Abstract

Ten morphologically distinct forms of Mn precipitates (probably birnessite) occur in a wide variety of paleokarst features that characterize dolostones of the Bluff Formation on Grand Cayman. These Mn-rich precipitates, which commonly contain variable amounts and selections of Al, Si, Fe, K, Ti, Ni, Na. Mg, and Ca, are not evenly distributed throughout the Bluff Formation of Grand Cayman. Thus, some areas have abundant Mn precipitates, whereas other areas are devoid of such precipitates.
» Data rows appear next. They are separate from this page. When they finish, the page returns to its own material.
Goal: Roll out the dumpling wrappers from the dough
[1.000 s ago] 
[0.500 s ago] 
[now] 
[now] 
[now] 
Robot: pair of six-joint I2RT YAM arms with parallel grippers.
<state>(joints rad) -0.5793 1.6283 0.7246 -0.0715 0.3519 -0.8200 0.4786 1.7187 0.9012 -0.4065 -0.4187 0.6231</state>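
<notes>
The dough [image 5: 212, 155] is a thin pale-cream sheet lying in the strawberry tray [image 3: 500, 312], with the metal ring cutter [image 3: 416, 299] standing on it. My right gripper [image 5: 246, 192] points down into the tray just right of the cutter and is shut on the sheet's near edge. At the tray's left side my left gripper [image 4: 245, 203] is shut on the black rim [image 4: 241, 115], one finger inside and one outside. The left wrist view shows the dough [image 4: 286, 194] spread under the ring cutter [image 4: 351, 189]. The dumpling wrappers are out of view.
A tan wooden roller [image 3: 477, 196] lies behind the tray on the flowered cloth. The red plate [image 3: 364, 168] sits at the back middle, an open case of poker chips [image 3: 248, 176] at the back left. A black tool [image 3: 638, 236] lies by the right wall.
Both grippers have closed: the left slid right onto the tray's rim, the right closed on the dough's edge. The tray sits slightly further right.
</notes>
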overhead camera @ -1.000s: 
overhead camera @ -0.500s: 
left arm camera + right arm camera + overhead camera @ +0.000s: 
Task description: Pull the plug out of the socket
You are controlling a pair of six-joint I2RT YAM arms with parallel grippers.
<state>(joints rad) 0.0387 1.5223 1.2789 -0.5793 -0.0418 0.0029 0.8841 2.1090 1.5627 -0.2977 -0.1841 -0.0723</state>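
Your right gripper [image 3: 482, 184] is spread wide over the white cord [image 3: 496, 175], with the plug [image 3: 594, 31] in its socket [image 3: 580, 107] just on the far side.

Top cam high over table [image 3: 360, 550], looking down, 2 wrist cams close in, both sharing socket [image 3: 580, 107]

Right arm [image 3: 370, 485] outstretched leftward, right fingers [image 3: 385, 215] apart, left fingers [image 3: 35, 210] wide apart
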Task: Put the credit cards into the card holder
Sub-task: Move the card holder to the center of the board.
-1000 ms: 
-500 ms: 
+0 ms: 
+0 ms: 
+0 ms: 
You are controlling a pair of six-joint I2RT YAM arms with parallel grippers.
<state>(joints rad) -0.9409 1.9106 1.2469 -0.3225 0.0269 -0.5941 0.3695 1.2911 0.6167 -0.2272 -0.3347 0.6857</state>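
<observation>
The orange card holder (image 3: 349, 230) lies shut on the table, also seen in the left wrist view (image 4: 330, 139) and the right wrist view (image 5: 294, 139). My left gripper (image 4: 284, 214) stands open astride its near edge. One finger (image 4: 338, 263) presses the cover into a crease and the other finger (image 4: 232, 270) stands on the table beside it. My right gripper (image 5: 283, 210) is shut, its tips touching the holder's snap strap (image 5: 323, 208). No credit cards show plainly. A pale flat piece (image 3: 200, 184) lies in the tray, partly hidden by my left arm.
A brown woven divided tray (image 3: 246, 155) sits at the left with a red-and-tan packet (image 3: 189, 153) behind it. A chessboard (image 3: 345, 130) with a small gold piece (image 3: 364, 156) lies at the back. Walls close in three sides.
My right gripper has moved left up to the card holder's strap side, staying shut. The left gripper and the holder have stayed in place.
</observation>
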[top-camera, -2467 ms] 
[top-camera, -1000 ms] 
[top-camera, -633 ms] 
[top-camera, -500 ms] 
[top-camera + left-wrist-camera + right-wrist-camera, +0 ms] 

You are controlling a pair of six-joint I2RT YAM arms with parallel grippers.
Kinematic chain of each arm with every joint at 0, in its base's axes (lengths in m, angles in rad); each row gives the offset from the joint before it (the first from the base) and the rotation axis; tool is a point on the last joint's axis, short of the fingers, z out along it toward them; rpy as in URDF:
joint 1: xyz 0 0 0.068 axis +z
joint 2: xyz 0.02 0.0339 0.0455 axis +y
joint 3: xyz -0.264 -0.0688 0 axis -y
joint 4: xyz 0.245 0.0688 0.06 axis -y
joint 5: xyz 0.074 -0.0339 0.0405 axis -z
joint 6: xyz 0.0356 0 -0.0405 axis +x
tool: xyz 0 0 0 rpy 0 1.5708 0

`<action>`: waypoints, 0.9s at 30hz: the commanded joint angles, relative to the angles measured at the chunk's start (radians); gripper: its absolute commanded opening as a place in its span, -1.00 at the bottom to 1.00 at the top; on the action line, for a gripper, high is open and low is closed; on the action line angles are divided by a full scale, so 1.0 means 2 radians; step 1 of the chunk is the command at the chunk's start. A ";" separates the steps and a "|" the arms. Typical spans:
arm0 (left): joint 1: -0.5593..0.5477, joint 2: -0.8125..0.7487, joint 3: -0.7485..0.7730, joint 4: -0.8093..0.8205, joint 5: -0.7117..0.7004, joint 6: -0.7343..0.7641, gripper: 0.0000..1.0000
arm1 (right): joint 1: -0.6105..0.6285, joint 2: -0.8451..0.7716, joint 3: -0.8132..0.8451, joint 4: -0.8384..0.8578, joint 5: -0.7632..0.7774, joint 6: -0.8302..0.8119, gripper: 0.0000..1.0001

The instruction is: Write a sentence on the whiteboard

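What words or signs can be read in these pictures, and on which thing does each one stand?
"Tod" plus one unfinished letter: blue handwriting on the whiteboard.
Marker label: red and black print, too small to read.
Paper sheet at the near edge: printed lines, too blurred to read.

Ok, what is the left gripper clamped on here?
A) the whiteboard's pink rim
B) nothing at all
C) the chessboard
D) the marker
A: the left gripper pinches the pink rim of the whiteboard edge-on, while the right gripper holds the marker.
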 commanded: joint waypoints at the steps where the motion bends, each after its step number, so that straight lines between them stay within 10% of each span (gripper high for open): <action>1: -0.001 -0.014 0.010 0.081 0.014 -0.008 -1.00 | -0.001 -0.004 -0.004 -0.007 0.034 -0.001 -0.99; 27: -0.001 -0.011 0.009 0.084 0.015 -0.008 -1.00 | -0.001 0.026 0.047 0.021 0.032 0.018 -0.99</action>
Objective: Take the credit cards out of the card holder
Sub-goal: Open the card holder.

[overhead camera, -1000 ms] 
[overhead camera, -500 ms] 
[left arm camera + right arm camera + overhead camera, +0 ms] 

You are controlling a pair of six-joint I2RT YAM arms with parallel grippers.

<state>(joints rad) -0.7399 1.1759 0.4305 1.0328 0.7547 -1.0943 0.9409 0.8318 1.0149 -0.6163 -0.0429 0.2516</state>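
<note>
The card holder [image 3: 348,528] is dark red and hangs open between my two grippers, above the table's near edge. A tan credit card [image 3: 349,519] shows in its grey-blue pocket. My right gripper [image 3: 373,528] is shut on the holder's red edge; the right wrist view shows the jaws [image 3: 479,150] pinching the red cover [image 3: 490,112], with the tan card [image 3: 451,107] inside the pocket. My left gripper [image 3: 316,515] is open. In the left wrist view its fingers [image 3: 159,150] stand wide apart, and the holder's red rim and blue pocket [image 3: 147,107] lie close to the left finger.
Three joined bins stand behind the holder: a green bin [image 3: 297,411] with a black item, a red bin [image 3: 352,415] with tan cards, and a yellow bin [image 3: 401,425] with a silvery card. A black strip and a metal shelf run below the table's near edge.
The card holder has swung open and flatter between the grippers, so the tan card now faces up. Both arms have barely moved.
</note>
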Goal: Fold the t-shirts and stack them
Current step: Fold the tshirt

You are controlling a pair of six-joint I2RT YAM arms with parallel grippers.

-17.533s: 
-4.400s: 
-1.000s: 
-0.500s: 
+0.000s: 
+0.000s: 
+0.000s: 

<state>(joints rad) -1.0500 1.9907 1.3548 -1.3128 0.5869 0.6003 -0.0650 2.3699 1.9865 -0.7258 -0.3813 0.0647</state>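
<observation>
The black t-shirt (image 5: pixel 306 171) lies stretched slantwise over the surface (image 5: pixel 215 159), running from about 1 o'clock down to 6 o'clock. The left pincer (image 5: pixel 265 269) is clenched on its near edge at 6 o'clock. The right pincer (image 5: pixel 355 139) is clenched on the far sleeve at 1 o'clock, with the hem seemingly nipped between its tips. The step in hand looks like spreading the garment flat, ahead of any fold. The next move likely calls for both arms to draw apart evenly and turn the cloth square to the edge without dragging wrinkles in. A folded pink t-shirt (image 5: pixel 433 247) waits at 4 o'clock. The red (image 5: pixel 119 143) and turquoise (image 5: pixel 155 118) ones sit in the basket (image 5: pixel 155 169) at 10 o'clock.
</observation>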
Mn precipitates, of variable morphology, have teen found in stalactites, karst breccia, caymanite, terrestrial oncoids, and root calcretes and along fractures and cavities in the dolostone. There does not appear to be any correlation between the morphology and composition of the Mn precipitate and its host substrate.The Mn and its associated elements may have been derived from the terra rossa and (or) swamps that formed on the surface of the Bluff Formation at various times. The scattered distribution of the soils and swamps, with respect to time and space, accounts for the patchy occurrence of the Mn precipitates presently found in the Bluff Formation. Although some of the Mn precipitates are abiogenic in origin, others appear to have formed through the direct or indirect intervention of various microbes.Paragenetic analysis of the Mn precipitates and their associated cements shows that Mn precipitation has not been a constant, ongoing process. Indeed, Mn precipitation does not appear to be occurring at the present day. Available evidence suggests that Mn precipitation occurred at various times when climatic conditions were suitable for Mn mobilization.